(EXERCISE OBJECTIVE):
Please write out exactly, without any picture, each line from the first in the listing through the line that includes "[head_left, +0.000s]".

(DATA LISTING):

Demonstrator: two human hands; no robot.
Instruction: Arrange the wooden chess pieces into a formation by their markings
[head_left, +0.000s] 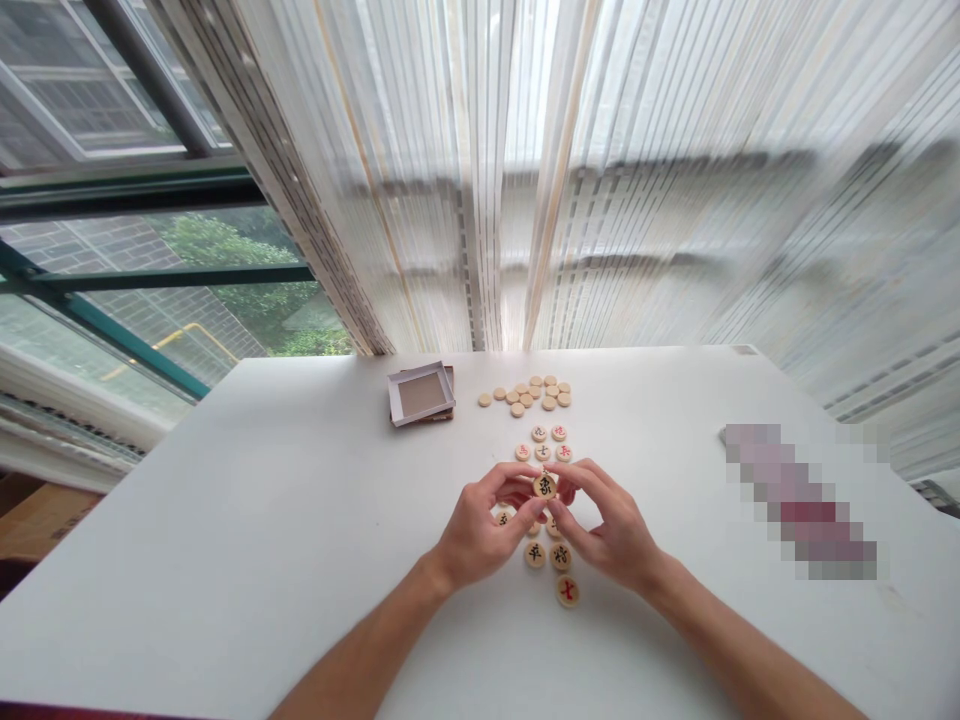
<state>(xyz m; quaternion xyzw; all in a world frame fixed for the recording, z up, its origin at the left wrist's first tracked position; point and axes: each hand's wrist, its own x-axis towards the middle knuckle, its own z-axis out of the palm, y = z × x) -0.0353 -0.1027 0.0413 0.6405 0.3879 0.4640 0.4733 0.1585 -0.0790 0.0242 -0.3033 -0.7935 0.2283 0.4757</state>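
Note:
Between the fingertips of my left hand [487, 518] and my right hand [606, 515] is a round wooden Chinese chess piece [545, 487] with a black character facing up. Both hands pinch it over the middle of the white table. Beneath and around them lie other face-up pieces, some partly hidden by my fingers. Closest to me is a red-marked piece [568, 591], with two black-marked pieces [535, 555] just beyond it. Past my fingertips sit several more red- and black-marked pieces [542, 452].
Farther back, a loose cluster of pale discs [526, 401] lies with no marks visible. To its left is a shallow open box [397, 400], resting on a darker box part. A pixelated object [802, 510] lies at right on the white table [262, 520]. Curtains [510, 200] hang behind.

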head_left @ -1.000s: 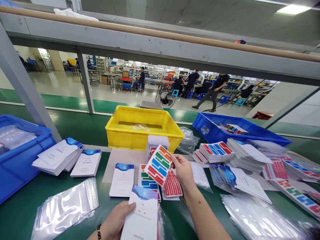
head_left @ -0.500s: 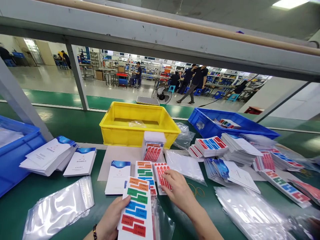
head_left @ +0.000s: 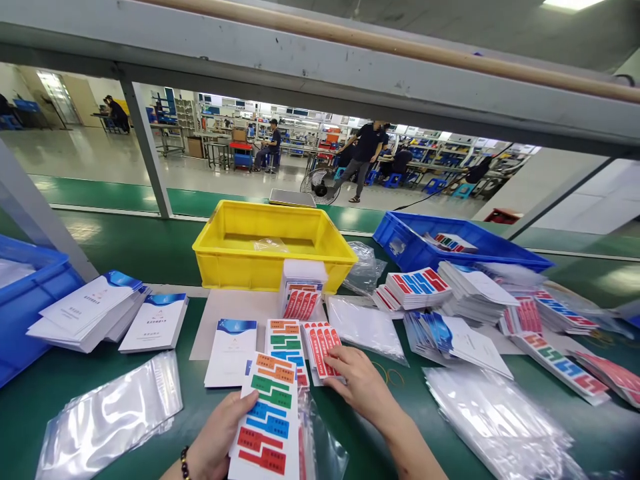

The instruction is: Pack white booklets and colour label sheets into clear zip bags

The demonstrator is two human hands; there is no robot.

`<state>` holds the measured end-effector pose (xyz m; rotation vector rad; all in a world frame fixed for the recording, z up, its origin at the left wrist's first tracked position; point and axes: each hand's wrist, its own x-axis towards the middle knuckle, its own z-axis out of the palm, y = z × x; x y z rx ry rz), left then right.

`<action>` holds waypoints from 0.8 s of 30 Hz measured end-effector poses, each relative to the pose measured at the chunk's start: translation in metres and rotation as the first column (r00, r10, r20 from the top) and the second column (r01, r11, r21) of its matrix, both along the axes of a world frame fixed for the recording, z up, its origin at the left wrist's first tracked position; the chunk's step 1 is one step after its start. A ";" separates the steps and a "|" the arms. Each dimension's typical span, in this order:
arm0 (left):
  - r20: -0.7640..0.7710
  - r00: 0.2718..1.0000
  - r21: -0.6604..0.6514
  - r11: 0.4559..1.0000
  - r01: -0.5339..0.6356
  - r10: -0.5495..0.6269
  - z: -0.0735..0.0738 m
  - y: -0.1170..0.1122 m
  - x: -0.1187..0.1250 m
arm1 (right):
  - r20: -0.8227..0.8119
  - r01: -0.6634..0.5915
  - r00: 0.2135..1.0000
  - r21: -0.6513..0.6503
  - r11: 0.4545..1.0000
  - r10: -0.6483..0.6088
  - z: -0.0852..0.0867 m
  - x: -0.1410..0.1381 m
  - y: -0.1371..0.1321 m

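Observation:
My left hand (head_left: 220, 427) is closed on a white sticker sheet (head_left: 267, 423) printed with orange, green, blue and red shapes, its thumb on the front. My right hand (head_left: 363, 383) rests its outstretched fingertips on the right edge of a stack of red sticker sheets (head_left: 320, 343). Left of that stack lies a pile of multicoloured sticker sheets (head_left: 285, 337), partly covered by the held sheet. A white booklet with a blue top (head_left: 231, 353) is beside it. Under the held sheet, a clear plastic bag (head_left: 320, 433) shows in part.
A yellow bin (head_left: 275, 270) stands behind, with blue bins at left (head_left: 35, 320) and right (head_left: 465, 243). Booklet stacks (head_left: 155, 323) and clear bags (head_left: 115, 413) lie left; more sticker stacks (head_left: 417, 287) and bags (head_left: 500, 420) lie right. A metal beam (head_left: 300, 63) crosses above.
My right fingertips have shifted from the top of the red sticker stack towards its right edge. The left hand keeps its sheet. A person in the background has walked left.

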<state>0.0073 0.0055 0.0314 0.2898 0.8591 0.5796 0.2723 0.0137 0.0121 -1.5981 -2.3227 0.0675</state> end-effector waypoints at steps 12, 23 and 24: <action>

(ANSWER SECTION):
Demonstrator: two human hands; no robot.
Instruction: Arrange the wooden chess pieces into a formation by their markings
[head_left, +0.000s] 

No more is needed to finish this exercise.